At the time, education officials saw nothing amiss about the supervisor’s certificate she presented, but in a letter yesterday to Schools Chancellor Joel Klein, Mr. Condon wrote that the document was not “genuine.”
With that credential on file, Ms. Mahon-Powell was promoted in 1997 to become a full-fledged principal. In 1999, she was promoted to the interim acting superintendent of Brooklyn’s District 19.A year later, she was promoted again, to superintendent of the Chancellor’s District. In 2001, she became the liaison to the City University of New York.
In July 2003, Ms. Mahon-Powell achieved her final promotion, becoming the local instructional superintendent of Region 6.That position put her in charge of around 10,000 students in a network of about a dozen schools in Brooklyn. Only then – after more than two decades of employment – did education officials notice there was something wrong with Ms. Mahon-Powell’s certificate.
According to Mr. Condon, the education department contacted the state education department, which couldn’t find any administrator certificate on file for Ms. Mahon-Powell. The state recommended that the city inspect Ms. Mahon-Powell’s original certificate.
At first, Ms. Mahon-Powell tried to avoid meeting with her supervisors. When she finally showed up, she brought a suspicious-looking certificate encased in plastic that had a different date and number than the ones in her file, Mr. Condon said.

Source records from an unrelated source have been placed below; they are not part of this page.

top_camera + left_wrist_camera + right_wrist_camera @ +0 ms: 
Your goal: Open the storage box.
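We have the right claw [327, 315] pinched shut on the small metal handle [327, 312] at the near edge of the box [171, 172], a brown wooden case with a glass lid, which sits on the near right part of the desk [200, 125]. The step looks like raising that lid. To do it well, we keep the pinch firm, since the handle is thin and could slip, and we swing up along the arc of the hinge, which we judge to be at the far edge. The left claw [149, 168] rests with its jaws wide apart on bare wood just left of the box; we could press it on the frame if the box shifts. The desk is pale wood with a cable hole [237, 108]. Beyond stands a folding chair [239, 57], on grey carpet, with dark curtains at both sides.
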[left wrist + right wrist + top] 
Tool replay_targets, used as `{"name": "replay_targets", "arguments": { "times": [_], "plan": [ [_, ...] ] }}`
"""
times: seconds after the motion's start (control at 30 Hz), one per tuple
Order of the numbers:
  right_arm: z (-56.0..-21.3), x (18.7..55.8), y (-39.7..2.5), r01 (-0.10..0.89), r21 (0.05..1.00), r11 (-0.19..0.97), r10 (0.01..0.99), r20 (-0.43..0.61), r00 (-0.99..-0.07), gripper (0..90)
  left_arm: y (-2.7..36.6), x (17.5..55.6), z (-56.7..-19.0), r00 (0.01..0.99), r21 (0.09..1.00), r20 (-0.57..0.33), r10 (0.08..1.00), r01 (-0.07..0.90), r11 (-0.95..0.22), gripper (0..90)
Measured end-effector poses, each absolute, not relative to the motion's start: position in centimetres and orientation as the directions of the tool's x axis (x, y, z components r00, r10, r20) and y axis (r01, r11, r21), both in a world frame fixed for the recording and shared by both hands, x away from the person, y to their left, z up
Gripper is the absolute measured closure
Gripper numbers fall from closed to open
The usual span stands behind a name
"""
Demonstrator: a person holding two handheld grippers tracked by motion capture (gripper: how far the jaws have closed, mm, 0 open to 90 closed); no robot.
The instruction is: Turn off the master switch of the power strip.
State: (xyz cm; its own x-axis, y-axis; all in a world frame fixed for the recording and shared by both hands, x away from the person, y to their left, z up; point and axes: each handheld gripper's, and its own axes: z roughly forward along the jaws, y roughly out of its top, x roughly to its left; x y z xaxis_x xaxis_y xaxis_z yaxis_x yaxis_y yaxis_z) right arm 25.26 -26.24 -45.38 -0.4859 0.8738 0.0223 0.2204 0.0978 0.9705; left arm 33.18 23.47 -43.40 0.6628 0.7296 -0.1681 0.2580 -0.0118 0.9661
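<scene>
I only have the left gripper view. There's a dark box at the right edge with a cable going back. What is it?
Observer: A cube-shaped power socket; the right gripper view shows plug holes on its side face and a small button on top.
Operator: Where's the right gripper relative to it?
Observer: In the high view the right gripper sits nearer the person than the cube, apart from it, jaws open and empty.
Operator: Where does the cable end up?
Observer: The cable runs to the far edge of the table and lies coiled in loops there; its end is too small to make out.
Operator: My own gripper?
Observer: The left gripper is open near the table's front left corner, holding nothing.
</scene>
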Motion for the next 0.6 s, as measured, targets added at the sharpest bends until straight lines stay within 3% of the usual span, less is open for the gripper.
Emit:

She claimed the original had been damaged and that she was showing a replacement issued by the state.
Mr. Condon charges that Ms. Mahon-Powell tricked a subordinate, Joan King, into handing over her certificate, which Ms. Mahon-Powel altered and presented to authorities as her own.
Mr. Condon said “everyone was surprised” when his office uncovered the alleged deception. “She had been in the system for 20 years,” he said.
The general counsel for the schools chancellor, Michael Best, said in a statement that when education officials discovered the apparent fraud last year; they “immediately notified” Mr. Condon’s office and fired Ms. Mahon-Powell.
“She has been placed on the ineligible list and will never work for the department again,” he said. “Improved background procedures are now in place to ensure that such a fraud will not occur again.”